JEAN ALBERT MCEWEN, R.C.A.
signed; also signed and dated “24.11.62” on the reverse
20 ins x 20 ins; 50.8 cms x 50.8 cms
In the introductory essay to the 1987 exhibition "Jean McEwen: Colour in Depth" at The Montreal Museum of Fine Arts, Constance Naubert-Riser writes: “Colour and its relationship to two dimensional space is, of course, the subject of all painting. How, though, can a flat surface convert a sense of depth without the traditional devices of perspective and chiarcoscuro?" Naubert-Riser's examination and analysis of the work of Jean McEwen (1923-1999) aspired to demonstrate precisely how the artist embraced this challenge and "revealed the qualities of depth inherent in (colour)."
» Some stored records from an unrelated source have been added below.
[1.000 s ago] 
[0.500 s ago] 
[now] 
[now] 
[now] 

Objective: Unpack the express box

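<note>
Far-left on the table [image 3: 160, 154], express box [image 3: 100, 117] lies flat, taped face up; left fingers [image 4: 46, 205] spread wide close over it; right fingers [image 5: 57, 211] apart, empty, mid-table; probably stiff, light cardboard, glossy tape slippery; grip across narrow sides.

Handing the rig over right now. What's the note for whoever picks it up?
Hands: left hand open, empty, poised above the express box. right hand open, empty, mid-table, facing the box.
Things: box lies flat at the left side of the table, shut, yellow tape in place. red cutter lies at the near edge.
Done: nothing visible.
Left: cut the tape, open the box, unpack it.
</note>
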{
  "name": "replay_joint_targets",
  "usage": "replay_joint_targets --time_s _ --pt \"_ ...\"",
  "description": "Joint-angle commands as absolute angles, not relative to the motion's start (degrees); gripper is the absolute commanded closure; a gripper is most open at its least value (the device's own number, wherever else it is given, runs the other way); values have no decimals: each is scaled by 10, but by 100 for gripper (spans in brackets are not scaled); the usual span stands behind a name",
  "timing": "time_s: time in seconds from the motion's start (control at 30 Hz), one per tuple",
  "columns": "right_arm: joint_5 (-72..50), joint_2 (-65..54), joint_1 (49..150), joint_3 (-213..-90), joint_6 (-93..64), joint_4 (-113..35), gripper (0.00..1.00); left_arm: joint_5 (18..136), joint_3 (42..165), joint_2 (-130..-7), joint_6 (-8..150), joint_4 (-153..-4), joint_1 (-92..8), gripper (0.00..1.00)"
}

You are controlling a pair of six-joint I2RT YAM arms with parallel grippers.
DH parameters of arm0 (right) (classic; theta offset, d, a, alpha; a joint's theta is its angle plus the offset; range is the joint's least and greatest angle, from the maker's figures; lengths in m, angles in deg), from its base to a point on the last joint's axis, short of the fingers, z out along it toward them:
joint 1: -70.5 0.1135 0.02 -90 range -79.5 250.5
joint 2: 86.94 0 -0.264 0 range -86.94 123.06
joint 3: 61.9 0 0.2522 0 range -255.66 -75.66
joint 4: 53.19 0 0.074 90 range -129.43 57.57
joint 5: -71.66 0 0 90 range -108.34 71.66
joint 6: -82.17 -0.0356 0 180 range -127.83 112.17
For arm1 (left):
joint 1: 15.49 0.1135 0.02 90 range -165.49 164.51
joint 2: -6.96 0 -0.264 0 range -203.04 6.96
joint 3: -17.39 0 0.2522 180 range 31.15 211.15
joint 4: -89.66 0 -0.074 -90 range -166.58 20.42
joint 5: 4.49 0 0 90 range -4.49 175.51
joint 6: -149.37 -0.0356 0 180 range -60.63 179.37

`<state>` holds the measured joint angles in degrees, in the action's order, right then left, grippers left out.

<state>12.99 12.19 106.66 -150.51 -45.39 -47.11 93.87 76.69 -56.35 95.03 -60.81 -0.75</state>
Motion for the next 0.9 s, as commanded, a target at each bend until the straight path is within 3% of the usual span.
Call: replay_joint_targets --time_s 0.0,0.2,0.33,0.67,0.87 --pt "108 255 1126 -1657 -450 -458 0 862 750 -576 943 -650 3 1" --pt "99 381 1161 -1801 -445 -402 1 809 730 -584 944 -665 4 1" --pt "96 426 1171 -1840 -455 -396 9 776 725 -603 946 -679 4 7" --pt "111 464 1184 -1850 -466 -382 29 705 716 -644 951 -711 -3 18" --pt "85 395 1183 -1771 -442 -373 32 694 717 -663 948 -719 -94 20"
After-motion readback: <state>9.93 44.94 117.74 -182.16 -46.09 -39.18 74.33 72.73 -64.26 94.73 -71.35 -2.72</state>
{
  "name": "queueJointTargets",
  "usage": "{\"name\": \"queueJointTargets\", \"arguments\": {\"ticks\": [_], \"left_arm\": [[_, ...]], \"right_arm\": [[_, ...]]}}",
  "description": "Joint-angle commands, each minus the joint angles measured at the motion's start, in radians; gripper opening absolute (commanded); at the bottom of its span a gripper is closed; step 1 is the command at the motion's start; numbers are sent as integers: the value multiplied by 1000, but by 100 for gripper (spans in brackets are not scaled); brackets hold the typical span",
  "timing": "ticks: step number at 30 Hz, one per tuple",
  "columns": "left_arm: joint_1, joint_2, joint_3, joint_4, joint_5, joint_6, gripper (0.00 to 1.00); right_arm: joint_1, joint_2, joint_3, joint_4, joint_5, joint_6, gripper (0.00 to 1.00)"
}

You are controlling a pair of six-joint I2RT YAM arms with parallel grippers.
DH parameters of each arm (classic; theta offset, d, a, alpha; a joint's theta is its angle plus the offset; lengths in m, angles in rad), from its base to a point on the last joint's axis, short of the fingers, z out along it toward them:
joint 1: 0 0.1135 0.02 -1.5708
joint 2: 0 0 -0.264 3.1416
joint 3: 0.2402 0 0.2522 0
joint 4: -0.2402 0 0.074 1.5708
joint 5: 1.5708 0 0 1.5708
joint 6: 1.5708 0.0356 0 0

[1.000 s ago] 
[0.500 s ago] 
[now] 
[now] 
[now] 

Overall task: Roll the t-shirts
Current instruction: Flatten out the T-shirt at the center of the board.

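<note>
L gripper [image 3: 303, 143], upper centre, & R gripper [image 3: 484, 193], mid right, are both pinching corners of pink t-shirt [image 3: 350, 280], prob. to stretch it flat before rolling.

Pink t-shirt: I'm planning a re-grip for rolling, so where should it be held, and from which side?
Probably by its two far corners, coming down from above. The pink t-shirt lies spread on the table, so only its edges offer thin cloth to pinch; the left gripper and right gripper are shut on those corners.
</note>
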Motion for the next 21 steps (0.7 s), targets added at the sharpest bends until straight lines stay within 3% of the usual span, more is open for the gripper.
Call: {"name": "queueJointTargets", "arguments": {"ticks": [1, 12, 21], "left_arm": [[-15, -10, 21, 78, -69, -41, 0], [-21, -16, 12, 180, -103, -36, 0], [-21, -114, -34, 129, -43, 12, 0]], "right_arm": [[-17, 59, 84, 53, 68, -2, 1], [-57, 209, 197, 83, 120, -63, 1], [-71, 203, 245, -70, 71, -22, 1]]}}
This lot falls within the early years of McEwen's search for personal solutions to the colour-depth enigma. Others had tackled this quandary, too, and McEwen was certainly aware of the resolutions suggested by American colour field painters.
Many McEwens from 1957 onward bear titles that serve to situate them within a specific series. Such titles were not meant to act as a reference to subject - though this is often misunderstood by those unfamiliar with McEwen's intentions - but were instead themselves acts of poetry. Composition from 1962, while untitled, is not without its rich subject: colour, freed from any objective associations. But it was also McEwen's ambition to solve certain formal problems relating to depth. Here, McEwen is seen introducing a strong vertical element that bifurcates Composition, 1962 into two cells. The vertical element reveals and emphasizes the layers of paint that support the painting's structure. Naubert-Riser draws our attention to this "stratification of superimposed layers" which the vertical element and the drips along the bottom edge emphasize. Both devices compel the viewer to acknowledge the structure of the painting. The extraordinary colours register now in terms of their opacity and translucence which further enhance our sense of the painting’s depth (and could it not be argued that McEwen has borrowed from the tenets of atmospheric perspective?).
While it was never McEwen's stated intention "to burden his paintings with transcendental meaning," it is quite impossible to consider these works for any length of time, whether fleeting or extended, and not experience something that borders on spiritual.
Constance Naubert-Riser, Jean McEwen: Colour in Depth, Montreal Museum of Fine Arts, Montreal, 1987, pages 19 and 39.